Excerpts from a dataset:

· · · · ·

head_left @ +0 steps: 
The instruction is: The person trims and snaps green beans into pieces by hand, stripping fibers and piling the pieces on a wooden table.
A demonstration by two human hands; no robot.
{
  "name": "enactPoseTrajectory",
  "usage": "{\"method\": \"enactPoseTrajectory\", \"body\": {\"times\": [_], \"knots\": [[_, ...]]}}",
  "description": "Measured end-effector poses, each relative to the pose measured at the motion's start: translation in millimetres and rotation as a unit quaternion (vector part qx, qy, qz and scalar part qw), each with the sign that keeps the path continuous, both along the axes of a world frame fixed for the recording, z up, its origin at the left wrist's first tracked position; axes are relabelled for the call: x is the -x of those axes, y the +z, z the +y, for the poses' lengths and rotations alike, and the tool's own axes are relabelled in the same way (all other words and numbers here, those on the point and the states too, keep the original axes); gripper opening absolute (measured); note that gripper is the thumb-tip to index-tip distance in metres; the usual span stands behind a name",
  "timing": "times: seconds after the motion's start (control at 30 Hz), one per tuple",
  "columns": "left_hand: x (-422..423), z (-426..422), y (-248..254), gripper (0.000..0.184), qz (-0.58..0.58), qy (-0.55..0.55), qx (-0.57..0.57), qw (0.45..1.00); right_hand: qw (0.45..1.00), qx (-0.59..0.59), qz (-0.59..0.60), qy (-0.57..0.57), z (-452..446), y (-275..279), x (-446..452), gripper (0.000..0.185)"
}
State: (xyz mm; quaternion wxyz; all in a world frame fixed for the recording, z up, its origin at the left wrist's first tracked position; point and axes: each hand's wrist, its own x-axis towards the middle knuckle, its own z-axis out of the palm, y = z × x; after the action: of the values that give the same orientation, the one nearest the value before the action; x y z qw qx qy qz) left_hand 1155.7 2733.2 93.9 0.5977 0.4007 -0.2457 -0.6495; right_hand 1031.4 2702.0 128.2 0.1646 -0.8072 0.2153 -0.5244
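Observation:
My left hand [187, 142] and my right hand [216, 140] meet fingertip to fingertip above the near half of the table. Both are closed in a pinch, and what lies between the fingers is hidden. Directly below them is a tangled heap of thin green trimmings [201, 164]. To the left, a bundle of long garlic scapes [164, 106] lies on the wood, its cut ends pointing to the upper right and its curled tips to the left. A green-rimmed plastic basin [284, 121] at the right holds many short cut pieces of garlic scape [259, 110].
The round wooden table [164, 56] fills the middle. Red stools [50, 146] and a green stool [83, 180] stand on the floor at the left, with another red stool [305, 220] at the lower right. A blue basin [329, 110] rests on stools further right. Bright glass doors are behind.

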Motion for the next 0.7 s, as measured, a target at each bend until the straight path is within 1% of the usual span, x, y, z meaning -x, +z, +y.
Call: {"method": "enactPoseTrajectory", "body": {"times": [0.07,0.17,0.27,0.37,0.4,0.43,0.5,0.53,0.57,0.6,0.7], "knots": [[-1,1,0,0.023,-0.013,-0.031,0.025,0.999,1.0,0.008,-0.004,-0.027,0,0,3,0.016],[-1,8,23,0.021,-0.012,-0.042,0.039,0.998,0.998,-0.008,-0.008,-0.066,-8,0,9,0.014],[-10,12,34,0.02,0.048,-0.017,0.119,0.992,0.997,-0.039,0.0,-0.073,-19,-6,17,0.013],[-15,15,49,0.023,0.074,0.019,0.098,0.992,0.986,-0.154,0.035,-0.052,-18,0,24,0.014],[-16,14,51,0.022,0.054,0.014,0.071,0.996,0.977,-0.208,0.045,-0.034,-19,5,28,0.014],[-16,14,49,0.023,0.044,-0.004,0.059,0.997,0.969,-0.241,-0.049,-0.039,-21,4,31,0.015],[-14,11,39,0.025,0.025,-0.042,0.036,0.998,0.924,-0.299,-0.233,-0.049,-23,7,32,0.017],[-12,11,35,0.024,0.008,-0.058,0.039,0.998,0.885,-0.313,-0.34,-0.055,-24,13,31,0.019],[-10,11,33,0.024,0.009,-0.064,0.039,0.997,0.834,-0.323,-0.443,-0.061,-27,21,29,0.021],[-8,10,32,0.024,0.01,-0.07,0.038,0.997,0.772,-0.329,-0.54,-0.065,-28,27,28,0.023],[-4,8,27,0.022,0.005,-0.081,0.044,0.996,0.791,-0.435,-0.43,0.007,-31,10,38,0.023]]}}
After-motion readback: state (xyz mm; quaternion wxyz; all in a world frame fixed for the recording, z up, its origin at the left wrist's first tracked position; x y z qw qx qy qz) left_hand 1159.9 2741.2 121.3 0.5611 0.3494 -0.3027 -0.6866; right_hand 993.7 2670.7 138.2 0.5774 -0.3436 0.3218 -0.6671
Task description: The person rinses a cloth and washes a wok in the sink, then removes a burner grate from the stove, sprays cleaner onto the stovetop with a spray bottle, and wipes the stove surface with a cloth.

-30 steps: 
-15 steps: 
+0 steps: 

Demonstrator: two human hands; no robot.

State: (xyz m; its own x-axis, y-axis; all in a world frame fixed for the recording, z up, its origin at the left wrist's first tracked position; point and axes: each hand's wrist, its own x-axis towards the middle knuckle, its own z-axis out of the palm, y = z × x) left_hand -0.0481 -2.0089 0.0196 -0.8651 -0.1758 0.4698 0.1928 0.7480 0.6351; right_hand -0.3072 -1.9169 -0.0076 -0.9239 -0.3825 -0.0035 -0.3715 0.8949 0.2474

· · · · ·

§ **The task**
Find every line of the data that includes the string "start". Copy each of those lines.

§ **Answer to this exercise**
  "description": "Measured end-effector poses, each relative to the pose measured at the motion's start: translation in millimetres and rotation as a unit quaternion (vector part qx, qy, qz and scalar part qw), each with the sign that keeps the path continuous, both along the axes of a world frame fixed for the recording, z up, its origin at the left wrist's first tracked position; axes are relabelled for the call: x is the -x of those axes, y the +z, z the +y, for the poses' lengths and rotations alike, and the tool's own axes are relabelled in the same way (all other words and numbers here, those on the point and the states too, keep the original axes); gripper opening absolute (measured); note that gripper is the thumb-tip to index-tip distance in metres; the usual span stands behind a name",
  "timing": "times: seconds after the motion's start (control at 30 Hz), one per tuple",

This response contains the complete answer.